(S.O.S) yal Medya Alarmı!
Kimliksiz kişilerin sanal ortamlarda kimlik edinmek için (ancak sanal ortamlarda bir kimliğe bürünebilirler; çünkü buralarda sürekli bir diyalog halinde olmazlar) devamlı birilerinin onayını beklemelerinin yanı sıra yazısızlaştırılan, yazıldığında da yazı yazmayı bilmeyenlerin, jest ve mimiklerinin adeta parmaklarının ucundaymışçasına, birbirleriyle sanal bir iletişim şekli kuranların vatanı olan post modern medyanın ''nimet'' gibi algılanan birkaç faydasından bahsetmek yerine, sosyal medya konusunda sıkıntılı gördüğüm birkaç konuya değineceğim bu yazımda.
İletişim çağında yaşadığımız bir gerçek. Bu gerçek kadar başka bir gerçek de var ki, iletişim kavramını daha çok, hayatımıza her gün bir yeni modeli eklenen teknolojik aletler için kullanıyoruz. Yani aslında iletişim çağında değil de, sürekli geliştirilen teknolojik aletler çağının zirvelerinde yaşıyoruz demeliyiz. Çünkü iletişim demek, konuşmak hatta düzgün konuşmak demek, anlamlı konuşmak demek ve konuşulanı da anlamak demek. Düzgün konuşmak, eğer insan olduğumuz gerçeğini de unutmaz isek edepli konuşmak demek, argo konuşmamak, sevgi, saygı çerçevesinde konuşmak demek, bir beyefendiye yakışır gibi konuşmak demek, bir hanımefendiye yakışır gibi konuşmak demektir. İletişim demek görmek, işitmek, koklamak demek, hissetmek demektir bazen de. İletişim, değer katmak demektir insanlığa, toplumun değerlerinden ve insanlığın kazanımlarından faydalanmaktır ve bunları da paylaşmaktır başkalarıyla. Aksi taktirde bunun adı kötü iletişimden de öte iletişimsizlik olur.
Sosyal ağcıların oltasına takılan, teknolojiyi takip edebilen kapasitedeki kişilerin, hem sosyalite olarak, hem de entelektüel anlamda kendilerine bir şey katamamış olmaları ve bu dolayısıyla kültürel yönden eksik olmaları çok üzücü bir tezatlıktır.

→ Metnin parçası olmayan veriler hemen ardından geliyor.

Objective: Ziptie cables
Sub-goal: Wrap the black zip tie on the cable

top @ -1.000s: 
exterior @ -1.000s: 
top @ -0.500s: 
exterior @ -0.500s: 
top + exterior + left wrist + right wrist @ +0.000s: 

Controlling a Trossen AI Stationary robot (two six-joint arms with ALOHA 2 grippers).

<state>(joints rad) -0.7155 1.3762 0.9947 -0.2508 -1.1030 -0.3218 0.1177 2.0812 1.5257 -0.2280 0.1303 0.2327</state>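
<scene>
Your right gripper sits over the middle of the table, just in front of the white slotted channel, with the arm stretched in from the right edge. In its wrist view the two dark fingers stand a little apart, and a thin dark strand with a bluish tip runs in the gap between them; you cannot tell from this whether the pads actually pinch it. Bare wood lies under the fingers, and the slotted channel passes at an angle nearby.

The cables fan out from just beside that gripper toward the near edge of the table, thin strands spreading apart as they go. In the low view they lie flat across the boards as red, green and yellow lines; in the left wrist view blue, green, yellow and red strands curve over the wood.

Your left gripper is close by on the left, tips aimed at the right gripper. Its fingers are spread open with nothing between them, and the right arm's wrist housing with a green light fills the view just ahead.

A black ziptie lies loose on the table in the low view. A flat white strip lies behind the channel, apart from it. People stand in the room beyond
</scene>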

Öyle ki, geçenlerde iphone' la facebook' tan arkadaşlarıyla fotoğraflarını paylaşan üniversiteye hazırlıktaki bir gence çarpım tablosundan basitçe bir soru sorduğumda bilemedi ve bunun için kendisine sitem ettiğimde ise ''Ben sözelciyim ama'' gibi acınası bir bahaneyle hemen savunmaya geçiverdi.
Gün içerisinde kendisine artı bir şeyler katmaktan aciz, boş yere çokça zaman harcadığının farkında bile olmadan, saatlerce bilgisayarın başından kalkmayıp, zamanını abuk sabuk ''trend'' oyunlarla ve sırf ego tatmini olsun diye, içindeki tüketim canavarını doyurmak için, o alışveriş sitesinden bu alışveriş sitesine bakınıp, kısa vadeli, hatta gündelik lüzumsuz ürünlere saldırıp, markada indirim çılgınlığını teknolojiyle elde etmek hazzını alamadığında da, içindeki canavarın dışarı çıktığı her halinden belli olan ergen tiplerin ‘’iletişim konusunda son noktaya gelmeleri’’ huzursuz bireyler toplumu olma konusunda da zirve yaptığımız gerçeğiyle karşı karşıya bırakıyor bizi.
Her şeyin doğalını, organiğini tercih edip, iletişimin gdi ’ lisini (Genetiği Değiştirilmiş İletişim) kullanan bizlerin bu vahim durumu, yine bizlerden doğacak olan ''sanal bir neslin'' olması gereken insan ilişkileri konusunda içler acısı bir duruma düşeceklerini gözler önüne sermiyor mu sizce de?
Ey siz iletişim uzmanları (!)
Yoksa bu gerçeği şimdiden görmek için yeterli teknolojik seviyeye ulaşamadınız mı hâlâ?
Bir başka yazımızda görüşmek dileğiyle, hoşça kalın.